Oxide & Neutrino are an English DJ and MC garage duo from London, consisting of Alex Rivers (Oxide), and Mark Osei-tutu (Neutrino).

Musical career
Their first single "Bound 4 da Reload (Casualty)" entered at the top of the UK Singles Chart in April 2000. It is known for sampling the theme music to the BBC medical drama series Casualty, ITV police drama The Bill and also contains samples of dialogue from the 1998 film Lock, Stock and Two Smoking Barrels.

Their track "Shoot to Kill" appears, played from car stereos, in the film Ali G Indahouse. It is also featured on the original soundtrack CD.

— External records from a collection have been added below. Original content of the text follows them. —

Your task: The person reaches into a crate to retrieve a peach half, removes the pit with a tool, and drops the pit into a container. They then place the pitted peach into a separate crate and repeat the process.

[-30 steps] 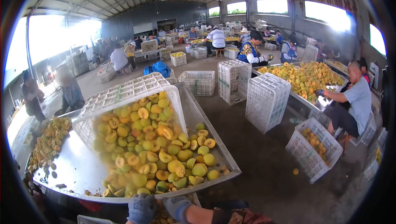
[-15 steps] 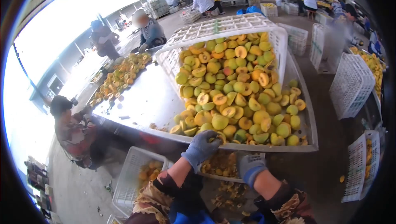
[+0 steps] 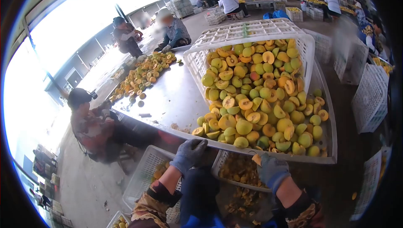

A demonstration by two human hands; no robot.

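Note:
Halved yellow-green peaches spill from a tipped white crate onto a metal table. My left hand, in a grey-blue knit glove, is at the table's front edge with its fingers curled; what they hold, if anything, is hidden. Lower right, my right hand, gloved alike, is closed on a small orange-tan piece, which looks like peach flesh. Beneath that hand, a shallow white bin contains brownish-orange scraps. Left of my knees stands a white crate with peach pieces inside.
Another peach pile lies at the table's far left. Around that end are a seated person in a dark cap and a person in checked sleeves. White crates stand at right. Scraps litter the floor.
My left hand has moved left and down, away from the peach half at its fingertips. My right hand has shifted slightly right, and an orange-tan piece now shows in it. The view has turned left.

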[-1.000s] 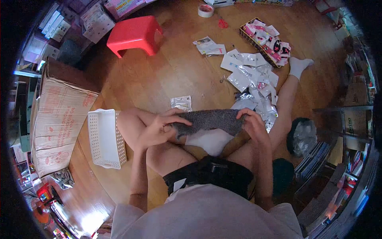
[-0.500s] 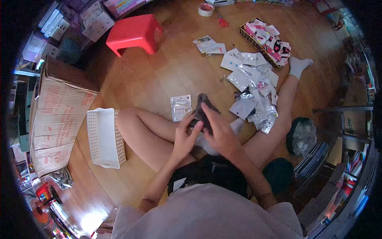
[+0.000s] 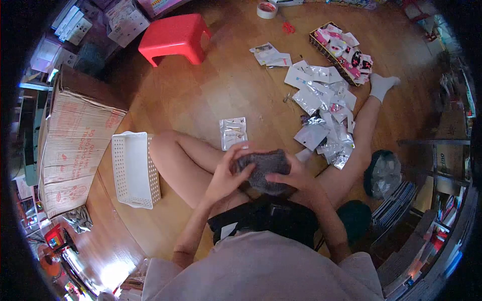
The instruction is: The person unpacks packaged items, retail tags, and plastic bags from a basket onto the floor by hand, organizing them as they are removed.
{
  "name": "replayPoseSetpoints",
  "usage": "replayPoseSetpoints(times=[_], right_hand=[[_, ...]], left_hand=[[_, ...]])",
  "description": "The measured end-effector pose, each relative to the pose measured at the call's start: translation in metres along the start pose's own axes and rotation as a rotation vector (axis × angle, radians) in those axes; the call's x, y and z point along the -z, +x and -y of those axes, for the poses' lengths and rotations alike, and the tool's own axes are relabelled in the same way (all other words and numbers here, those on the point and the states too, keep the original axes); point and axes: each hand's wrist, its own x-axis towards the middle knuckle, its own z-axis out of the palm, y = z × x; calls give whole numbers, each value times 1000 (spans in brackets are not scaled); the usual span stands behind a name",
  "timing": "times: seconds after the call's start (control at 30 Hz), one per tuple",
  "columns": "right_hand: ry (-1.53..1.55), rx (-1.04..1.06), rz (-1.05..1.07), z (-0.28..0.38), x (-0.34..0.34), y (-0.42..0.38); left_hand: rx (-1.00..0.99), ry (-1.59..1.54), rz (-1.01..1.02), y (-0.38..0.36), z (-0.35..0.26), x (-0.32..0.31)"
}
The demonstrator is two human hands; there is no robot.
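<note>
A dark grey, fuzzy cloth (image 3: pixel 265 172) is spread between my two hands above my lap. My left hand (image 3: pixel 232 170) grips its left side, thumb across the front. On the opposite side, my right hand (image 3: pixel 296 175) pinches the cloth with its thumb on the near face, the other fingers partly hidden behind. Just beyond my left hand, a clear packet with small items on a white card (image 3: pixel 233 133) lies on the floor. A heap of plastic-wrapped white cards (image 3: pixel 321 100) spreads out ahead to the right.
A patterned box (image 3: pixel 329 47) of pink, white and black items sits beyond the heap. Red scissors (image 3: pixel 287 27) and a tape roll (image 3: pixel 266 9) lie farther off. A red stool (image 3: pixel 175 37), a white basket (image 3: pixel 116 170) and a cardboard box (image 3: pixel 75 155) stand leftward.
The cloth, bunched and upright before, is now spread wide and lower, nearer my lap. My hands have moved apart to its two sides. The view has shifted slightly.
</note>
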Motion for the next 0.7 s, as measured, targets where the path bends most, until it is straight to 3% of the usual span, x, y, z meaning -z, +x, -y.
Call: replayPoseSetpoints(times=[0.07,0.13,0.23,0.33,0.43,0.53,0.63,0.7], right_hand=[[50,-96,-188,-26,9,7],[178,-116,-360,-37,16,7],[408,-69,-523,-39,27,-4],[436,-62,-600,-32,29,-18],[462,-105,-639,-37,37,-28],[467,-104,-693,-37,42,-33],[396,-106,-790,-39,48,-28],[235,-18,-879,-42,49,-14]], left_hand=[[-76,112,-49,18,34,15],[203,232,-217,46,69,49],[58,705,-441,76,159,92],[-196,991,-418,97,154,84],[-113,1267,-256,108,151,88],[10,1154,-188,120,160,100],[-8,752,-317,120,167,102],[142,669,-314,120,168,99]])
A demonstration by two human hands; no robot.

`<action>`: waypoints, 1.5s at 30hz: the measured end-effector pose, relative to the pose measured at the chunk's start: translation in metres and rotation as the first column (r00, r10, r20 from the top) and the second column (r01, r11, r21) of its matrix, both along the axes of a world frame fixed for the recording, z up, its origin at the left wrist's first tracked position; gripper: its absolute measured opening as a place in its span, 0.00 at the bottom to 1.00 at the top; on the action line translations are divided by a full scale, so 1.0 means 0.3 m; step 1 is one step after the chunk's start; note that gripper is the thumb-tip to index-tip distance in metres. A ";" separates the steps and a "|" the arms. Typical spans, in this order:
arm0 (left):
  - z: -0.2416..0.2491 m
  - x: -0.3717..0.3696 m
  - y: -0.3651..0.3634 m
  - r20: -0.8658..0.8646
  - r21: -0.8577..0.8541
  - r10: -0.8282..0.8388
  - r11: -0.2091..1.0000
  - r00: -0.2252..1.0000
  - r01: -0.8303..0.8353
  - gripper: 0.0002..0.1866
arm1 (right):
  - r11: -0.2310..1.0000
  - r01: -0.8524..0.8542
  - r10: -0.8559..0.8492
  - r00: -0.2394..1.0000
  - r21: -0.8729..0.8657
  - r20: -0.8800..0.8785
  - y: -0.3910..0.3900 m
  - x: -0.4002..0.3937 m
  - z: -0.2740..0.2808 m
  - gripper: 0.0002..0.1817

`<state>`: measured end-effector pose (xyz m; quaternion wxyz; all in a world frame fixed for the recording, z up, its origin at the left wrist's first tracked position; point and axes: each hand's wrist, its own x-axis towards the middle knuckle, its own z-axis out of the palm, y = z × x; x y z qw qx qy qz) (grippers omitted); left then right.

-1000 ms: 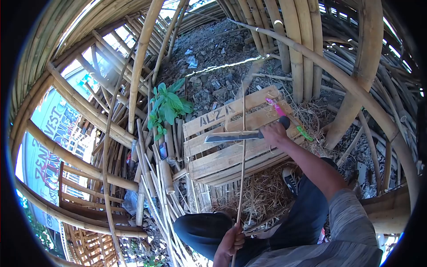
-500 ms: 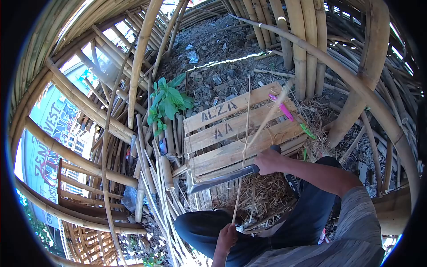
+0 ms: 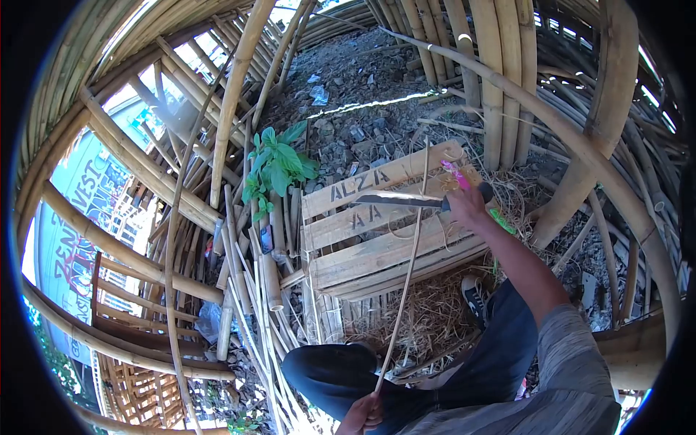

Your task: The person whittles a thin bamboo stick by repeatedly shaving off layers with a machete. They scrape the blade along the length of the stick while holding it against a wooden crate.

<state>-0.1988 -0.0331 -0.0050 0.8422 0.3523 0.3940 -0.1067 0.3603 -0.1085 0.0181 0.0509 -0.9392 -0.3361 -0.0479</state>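
My right hand [image 3: 467, 209] is closed round the dark handle of a machete [image 3: 391, 198], whose blade points left across the strip over the crate lettering. In my left hand [image 3: 360, 413], near my bent knee, is the lower end of a long thin bamboo strip [image 3: 404, 301]. The strip slants up and away, and its far part overlaps the slatted wooden crate [image 3: 355, 264]. A pink item [image 3: 454, 172] and a bright green one [image 3: 502, 221] lie beside my right hand, at the crate's right end.
Dry straw-like shavings [image 3: 435, 319] cover the ground between my legs. Split bamboo strips [image 3: 264, 326] lie to the left, by a leafy plant [image 3: 275, 168]. Thick bamboo posts [image 3: 493, 87] stand at the back right, and a long curved pole [image 3: 551, 116] arches over the right side.
My right hand and the machete have moved up and away along the strip, from the crate's near edge to over its slats. My left hand has dropped slightly lower, still gripping the strip.
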 end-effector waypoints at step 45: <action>0.202 0.254 0.011 -0.063 0.051 0.007 0.999 0.998 -0.004 0.18 | 0.858 -0.513 0.476 0.781 0.020 -0.404 0.032 -0.479 0.082 0.11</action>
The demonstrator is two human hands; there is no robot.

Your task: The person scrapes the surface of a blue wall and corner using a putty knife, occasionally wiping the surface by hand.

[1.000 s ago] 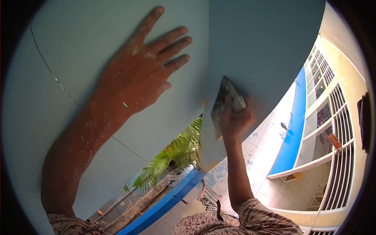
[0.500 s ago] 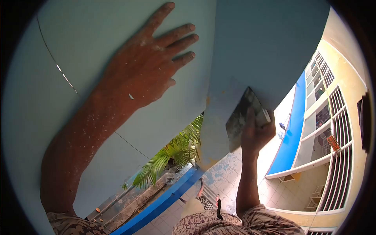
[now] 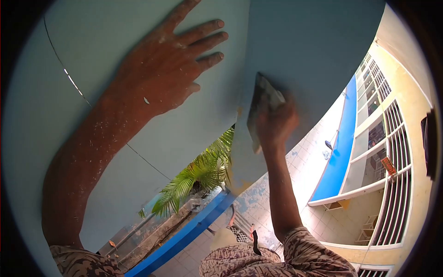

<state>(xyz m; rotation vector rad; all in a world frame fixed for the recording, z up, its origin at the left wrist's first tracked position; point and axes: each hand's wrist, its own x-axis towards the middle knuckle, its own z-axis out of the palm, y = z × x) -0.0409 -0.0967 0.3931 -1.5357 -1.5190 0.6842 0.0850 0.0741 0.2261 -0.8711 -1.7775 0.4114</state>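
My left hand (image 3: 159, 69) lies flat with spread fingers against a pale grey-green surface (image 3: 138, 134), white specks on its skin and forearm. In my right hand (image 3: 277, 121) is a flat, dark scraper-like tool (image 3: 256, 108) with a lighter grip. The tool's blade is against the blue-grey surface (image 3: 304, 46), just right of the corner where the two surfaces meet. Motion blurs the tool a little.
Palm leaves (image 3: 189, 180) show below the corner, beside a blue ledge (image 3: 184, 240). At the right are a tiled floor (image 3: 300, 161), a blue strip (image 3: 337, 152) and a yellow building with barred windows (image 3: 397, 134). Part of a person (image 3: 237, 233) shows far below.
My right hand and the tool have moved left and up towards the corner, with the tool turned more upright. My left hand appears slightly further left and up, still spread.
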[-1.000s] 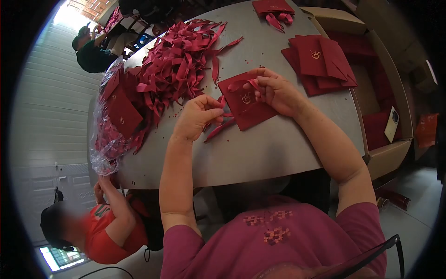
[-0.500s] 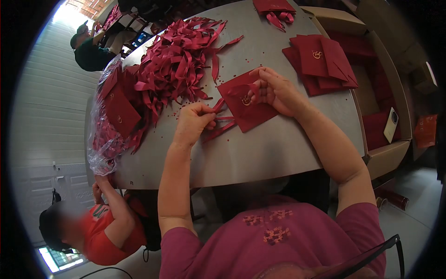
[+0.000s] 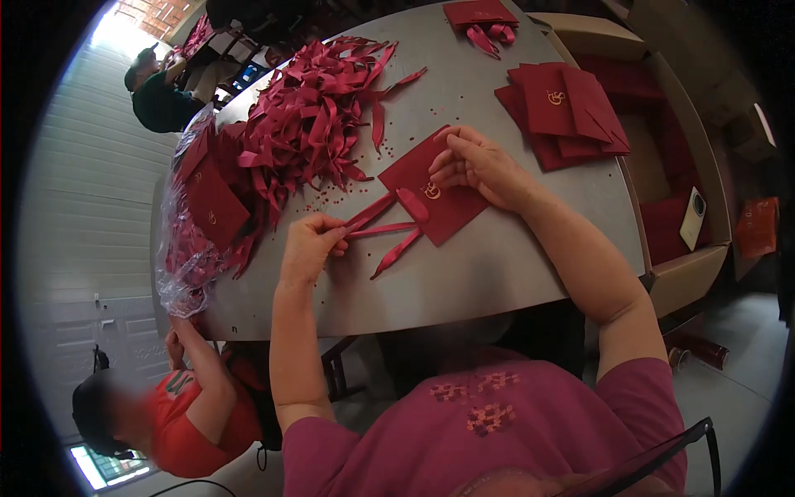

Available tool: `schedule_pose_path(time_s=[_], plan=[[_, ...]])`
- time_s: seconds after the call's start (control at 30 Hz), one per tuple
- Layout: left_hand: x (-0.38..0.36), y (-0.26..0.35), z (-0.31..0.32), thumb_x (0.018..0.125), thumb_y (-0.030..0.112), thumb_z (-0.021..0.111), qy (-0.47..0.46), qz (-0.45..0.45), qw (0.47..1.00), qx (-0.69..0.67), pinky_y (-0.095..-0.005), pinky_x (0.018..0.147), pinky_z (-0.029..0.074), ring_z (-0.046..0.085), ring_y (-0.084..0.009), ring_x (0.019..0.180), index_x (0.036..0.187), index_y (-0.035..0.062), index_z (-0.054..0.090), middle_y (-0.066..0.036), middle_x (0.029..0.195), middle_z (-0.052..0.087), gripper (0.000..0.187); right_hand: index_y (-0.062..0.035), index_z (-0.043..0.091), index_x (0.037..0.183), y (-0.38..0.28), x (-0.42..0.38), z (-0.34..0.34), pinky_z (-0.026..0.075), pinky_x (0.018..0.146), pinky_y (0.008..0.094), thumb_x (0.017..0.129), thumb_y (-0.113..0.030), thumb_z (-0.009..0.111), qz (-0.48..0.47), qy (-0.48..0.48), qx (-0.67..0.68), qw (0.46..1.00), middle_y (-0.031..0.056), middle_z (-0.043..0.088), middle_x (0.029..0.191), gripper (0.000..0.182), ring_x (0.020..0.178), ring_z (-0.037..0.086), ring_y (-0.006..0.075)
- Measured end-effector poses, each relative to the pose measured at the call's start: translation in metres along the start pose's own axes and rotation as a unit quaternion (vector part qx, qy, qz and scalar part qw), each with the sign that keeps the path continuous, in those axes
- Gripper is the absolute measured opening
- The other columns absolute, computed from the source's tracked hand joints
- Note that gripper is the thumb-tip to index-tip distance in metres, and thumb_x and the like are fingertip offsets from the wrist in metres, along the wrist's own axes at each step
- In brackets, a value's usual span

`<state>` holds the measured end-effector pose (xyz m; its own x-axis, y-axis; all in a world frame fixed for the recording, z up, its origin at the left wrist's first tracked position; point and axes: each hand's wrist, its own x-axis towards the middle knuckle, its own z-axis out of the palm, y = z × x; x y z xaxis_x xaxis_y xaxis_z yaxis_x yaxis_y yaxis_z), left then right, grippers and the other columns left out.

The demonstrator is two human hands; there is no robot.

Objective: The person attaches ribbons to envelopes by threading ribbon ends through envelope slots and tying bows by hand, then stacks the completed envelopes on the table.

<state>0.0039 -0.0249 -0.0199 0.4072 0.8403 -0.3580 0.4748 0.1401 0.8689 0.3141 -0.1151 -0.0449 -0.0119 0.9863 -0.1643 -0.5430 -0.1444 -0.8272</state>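
Observation:
A flat dark red paper bag (image 3: 451,219) with a gold monogram lies tilted on the grey table in front of me. Red ribbon (image 3: 373,231) stretches left from its lower left edge, and a short loop of it rests on the bag's face. My left hand (image 3: 310,246) pinches the ribbon between thumb and fingertips, left of the bag. Over the bag's right part hovers my right hand (image 3: 478,170), fingers loosely curved and apart, holding nothing. One loose ribbon tail points down toward the table's front edge.
A big heap of red ribbons (image 3: 306,116) and a plastic sack (image 3: 184,286) with red bags cover the left side. Stacked red bags (image 3: 551,116) lie at right, beside a cardboard box (image 3: 687,277) with a phone (image 3: 693,219) on its contents. Co-workers sit at left.
My left hand has moved left and down, drawing the ribbon out straighter. My right hand has let go of the ribbon loop, which now lies flat on the bag.

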Motion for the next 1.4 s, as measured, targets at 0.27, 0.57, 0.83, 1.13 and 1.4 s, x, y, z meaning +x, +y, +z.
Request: schedule_pose_path(time_s=[0.27,0.57,0.83,1.13,1.4], plan=[[-0.016,0.025,0.023,0.093,0.013,0.059,0.176,0.186,0.951,0.172,-0.0300,0.069,0.051,0.064,-0.0169,0.077,0.111,-0.0058,0.062,-0.010,0.092,0.066,0.026,-0.0060,0.049,0.119,0.003,0.004,-0.006,0.055,0.081,0.0362,0.105,-0.030,0.038,-0.012,-0.037,0.042,0.998,0.0144,0.065,0.097,0.030,0.086,0.067,0.0216],[0.064,0.045,0.083,0.084,0.023,0.069,0.021,0.237,0.920,0.310,-0.0433,0.095,0.045,0.060,-0.0393,0.107,0.123,-0.0038,0.057,-0.024,0.113,0.063,0.048,-0.0070,0.050,0.117,0.001,-0.005,0.000,0.054,0.075,0.0329,0.102,-0.026,0.045,0.002,-0.064,0.016,0.998,0.0141,0.066,0.093,0.025,0.081,0.068,0.0238],[0.035,0.077,0.061,0.084,-0.004,0.064,-0.076,0.042,0.956,-0.280,-0.0255,0.074,0.053,0.065,-0.0145,0.083,0.101,0.0012,0.062,-0.008,0.096,0.067,0.018,-0.0014,0.059,0.108,-0.017,-0.052,0.063,0.049,0.075,0.0354,0.075,-0.022,0.076,-0.394,0.056,-0.641,0.656,0.0115,0.062,0.098,0.043,0.091,0.062,0.0253],[0.005,0.100,0.084,0.099,0.022,0.056,-0.050,0.192,0.883,-0.425,-0.0293,0.075,0.052,0.063,-0.0150,0.083,0.104,0.0014,0.059,-0.005,0.095,0.065,0.022,0.0014,0.062,0.108,-0.111,-0.014,0.046,0.050,0.079,0.0365,0.078,-0.009,0.060,-0.390,0.107,-0.810,0.425,0.0122,0.062,0.096,0.032,0.093,0.063,0.0262],[0.038,0.037,0.112,0.097,0.020,0.060,0.066,0.185,0.938,-0.286,-0.0232,0.070,0.048,0.058,-0.0092,0.077,0.103,0.0012,0.060,-0.001,0.089,0.060,0.020,-0.0108,0.065,0.114,-0.222,0.133,-0.080,0.045,0.095,0.0375,0.085,-0.009,0.056,-0.392,0.237,-0.816,0.352,0.0114,0.066,0.103,0.031,0.106,0.061,0.0294]])
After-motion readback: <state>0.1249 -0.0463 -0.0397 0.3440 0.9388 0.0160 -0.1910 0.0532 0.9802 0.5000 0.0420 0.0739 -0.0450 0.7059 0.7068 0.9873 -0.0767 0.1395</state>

Oxide & Neutrino are members of UK garage group So Solid Crew. Oxide also produced tracks on Lisa Maffia's debut album, First Lady, and the track "Industry Lady" on Face's mixtape Sign 2 the Block.

The duo made a return to the music scene in 2007, first with new single "What R U" released on 14 May, and then with their fourth album 2nd Chance following on 11 June. An interview with Darker Romello of Mayhem TV entitled "The Return of Oxide & Neutrino" appeared on Grimedaily, announcing new material set to be released in the summer of 2011.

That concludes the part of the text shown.